For the walking trial, each participant wore his/her own gym shoes and walked at a self-selected comfortable speed across the walkway without using any assistive devices. A minimum of five trials having clean foot strikes on the force platforms for the left and right feet were acquired, with rest between trials. The knee angular velocity was computed by taking the time derivative of knee angle in the frontal plane. For knee frontal plane dynamic motion measures, we identified the peak knee varus angle during the entire stance and during each sub-phase of stance14,15 (early stance: 0–16% of stance; mid stance: 17–50%; terminal stance: 51–83%; pre-swing: 84–100%), and peak knee varus angular velocity during stance, using custom Matlab programs. The reliability of measuring peak knee varus and valgus angle during stance was excellent with an intraclass correlation coefficient (ICC) of 0.98–0.99.
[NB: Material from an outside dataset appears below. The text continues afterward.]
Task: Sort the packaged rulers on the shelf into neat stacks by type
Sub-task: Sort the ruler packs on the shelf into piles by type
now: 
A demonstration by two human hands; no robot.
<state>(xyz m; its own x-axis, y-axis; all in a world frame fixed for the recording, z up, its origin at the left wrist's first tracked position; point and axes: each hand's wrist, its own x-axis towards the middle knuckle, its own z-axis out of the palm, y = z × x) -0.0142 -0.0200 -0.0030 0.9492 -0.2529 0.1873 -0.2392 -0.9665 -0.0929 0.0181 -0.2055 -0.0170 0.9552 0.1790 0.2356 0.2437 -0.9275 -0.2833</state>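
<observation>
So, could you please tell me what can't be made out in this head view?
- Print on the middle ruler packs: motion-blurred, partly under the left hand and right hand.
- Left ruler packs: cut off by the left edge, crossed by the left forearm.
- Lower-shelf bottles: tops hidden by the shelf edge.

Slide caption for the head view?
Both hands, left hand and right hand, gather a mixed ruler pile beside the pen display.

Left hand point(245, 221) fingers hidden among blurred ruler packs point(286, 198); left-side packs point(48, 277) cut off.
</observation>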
Acquisition and Measurement of Knee Mechanical Alignment as a Covariate
To assess knee static alignment, a single anteroposterior radiograph of both lower extremities was obtained using a 51×14–inch graduated-grid cassette, which was large enough to capture the hip-knee-ankle joints of all participants, even the tallest. All radiographs were obtained in the same unit by two trained technicians. Alignment (i.e., the hip–knee–ankle angle) was measured as the angle formed by the intersection of the line connecting the centers of the femoral head and intercondylar notch with the line connecting the centers of the surface of the ankle talus and tips of the tibial spines. Image analysis16 was completed by one of three trained readers using a customized program (Surveyor 3; OAISYS Inc, Kingston, Ontario, Canada), blinded to all other data. In a reliability study of 200 full-limb pairs assessed by these three readers, the inter- and intra-reader ICCs were 0.95 and 0.9617. In our analyses, varus was defined as 178°or less, valgus as 182°or greater and neutral as 178–182°.
Statistical Analysis
Characteristics of study participants are summarized using means and standard deviations (SDs) for continuous variables [age and body mass index (BMI)], and percentages for dichotomous/categorical variables. For knee level variables, similar summary statistics are used: disease severity is summarized via K/L grade distribution, knee mechanical alignment is analyzed as a continuous variable and presence of varus thrust is a dichotomous variable.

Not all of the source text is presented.